Work order
Tally the lines below that contain the word "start". Only the number should be returned.

Records excerpted from a collection
= = = = = = =

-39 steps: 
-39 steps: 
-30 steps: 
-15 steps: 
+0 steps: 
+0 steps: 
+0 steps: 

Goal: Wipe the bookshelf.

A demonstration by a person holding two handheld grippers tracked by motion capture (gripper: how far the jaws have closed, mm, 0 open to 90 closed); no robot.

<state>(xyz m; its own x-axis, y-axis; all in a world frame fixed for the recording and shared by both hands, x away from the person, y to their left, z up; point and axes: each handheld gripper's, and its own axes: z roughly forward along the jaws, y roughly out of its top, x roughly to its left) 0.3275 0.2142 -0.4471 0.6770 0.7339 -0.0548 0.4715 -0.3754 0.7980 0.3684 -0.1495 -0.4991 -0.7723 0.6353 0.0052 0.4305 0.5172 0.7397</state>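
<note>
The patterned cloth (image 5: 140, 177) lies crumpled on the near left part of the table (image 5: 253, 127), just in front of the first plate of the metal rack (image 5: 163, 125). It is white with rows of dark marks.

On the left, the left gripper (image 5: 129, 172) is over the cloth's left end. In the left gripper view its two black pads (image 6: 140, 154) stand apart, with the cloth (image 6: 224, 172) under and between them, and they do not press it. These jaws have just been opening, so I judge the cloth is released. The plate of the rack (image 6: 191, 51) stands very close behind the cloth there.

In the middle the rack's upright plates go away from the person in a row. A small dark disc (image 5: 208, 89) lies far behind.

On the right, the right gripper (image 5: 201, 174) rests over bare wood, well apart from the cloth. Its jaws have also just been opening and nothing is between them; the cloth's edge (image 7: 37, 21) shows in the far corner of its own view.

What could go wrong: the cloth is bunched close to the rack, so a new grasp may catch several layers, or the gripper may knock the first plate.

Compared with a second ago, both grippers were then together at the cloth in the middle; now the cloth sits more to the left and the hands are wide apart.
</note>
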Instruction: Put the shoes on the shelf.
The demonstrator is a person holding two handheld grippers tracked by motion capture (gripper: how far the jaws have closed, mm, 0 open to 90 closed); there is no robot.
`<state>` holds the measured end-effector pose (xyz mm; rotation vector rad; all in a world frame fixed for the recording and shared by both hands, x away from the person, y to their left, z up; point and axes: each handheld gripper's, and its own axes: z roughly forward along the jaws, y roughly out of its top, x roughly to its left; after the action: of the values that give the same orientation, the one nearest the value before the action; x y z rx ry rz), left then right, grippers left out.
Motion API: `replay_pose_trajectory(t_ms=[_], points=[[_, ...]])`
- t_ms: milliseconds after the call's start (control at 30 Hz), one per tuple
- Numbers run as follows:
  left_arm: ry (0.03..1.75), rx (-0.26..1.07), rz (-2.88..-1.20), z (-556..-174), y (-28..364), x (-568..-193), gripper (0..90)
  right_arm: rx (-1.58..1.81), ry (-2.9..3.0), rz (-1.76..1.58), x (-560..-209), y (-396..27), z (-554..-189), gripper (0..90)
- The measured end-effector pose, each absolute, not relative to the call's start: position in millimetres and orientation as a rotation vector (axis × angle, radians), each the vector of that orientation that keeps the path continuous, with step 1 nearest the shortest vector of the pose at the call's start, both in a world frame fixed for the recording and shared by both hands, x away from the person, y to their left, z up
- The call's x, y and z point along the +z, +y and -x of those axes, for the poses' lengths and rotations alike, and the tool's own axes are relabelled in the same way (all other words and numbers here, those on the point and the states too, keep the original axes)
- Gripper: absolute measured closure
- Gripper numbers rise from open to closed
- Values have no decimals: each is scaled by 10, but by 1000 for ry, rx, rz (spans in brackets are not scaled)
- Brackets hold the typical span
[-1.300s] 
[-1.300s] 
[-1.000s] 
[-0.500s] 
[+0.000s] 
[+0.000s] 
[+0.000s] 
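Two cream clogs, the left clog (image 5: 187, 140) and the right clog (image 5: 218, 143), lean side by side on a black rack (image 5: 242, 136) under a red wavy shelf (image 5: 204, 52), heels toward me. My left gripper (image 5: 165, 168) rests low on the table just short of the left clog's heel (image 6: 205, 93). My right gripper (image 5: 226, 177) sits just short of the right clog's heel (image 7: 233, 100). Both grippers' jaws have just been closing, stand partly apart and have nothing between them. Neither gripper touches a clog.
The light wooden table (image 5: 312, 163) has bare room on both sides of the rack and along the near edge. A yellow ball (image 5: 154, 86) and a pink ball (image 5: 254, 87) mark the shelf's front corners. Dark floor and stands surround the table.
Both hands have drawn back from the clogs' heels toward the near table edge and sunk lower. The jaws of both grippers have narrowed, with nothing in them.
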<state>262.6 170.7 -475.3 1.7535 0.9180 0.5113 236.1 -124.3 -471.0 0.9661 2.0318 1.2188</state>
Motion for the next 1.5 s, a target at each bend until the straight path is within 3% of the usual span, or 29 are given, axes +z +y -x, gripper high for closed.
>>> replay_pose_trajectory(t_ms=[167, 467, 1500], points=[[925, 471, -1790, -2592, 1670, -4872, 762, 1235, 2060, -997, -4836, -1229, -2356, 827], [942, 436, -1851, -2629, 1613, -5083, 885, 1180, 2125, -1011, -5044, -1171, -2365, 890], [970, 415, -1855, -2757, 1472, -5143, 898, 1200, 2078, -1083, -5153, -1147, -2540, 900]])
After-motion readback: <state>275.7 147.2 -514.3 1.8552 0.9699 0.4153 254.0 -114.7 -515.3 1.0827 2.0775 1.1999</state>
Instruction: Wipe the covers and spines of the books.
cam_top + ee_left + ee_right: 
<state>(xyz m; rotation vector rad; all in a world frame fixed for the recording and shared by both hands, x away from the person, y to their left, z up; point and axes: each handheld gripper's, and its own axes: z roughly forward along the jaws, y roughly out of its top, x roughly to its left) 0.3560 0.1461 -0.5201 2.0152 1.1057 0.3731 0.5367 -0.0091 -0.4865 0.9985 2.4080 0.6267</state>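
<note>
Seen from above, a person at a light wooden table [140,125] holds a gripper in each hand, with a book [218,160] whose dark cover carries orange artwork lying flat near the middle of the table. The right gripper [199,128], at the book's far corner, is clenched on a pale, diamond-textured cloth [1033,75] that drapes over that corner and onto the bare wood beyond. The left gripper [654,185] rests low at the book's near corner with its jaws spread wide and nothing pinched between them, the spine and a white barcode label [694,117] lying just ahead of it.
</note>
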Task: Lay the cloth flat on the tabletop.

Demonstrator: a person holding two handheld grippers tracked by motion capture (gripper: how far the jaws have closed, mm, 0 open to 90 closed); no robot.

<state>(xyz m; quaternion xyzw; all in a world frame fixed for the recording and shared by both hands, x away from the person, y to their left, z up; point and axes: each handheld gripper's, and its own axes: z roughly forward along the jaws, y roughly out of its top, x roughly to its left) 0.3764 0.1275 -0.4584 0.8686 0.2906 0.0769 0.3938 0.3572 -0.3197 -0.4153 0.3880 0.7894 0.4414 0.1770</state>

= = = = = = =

Final answer
2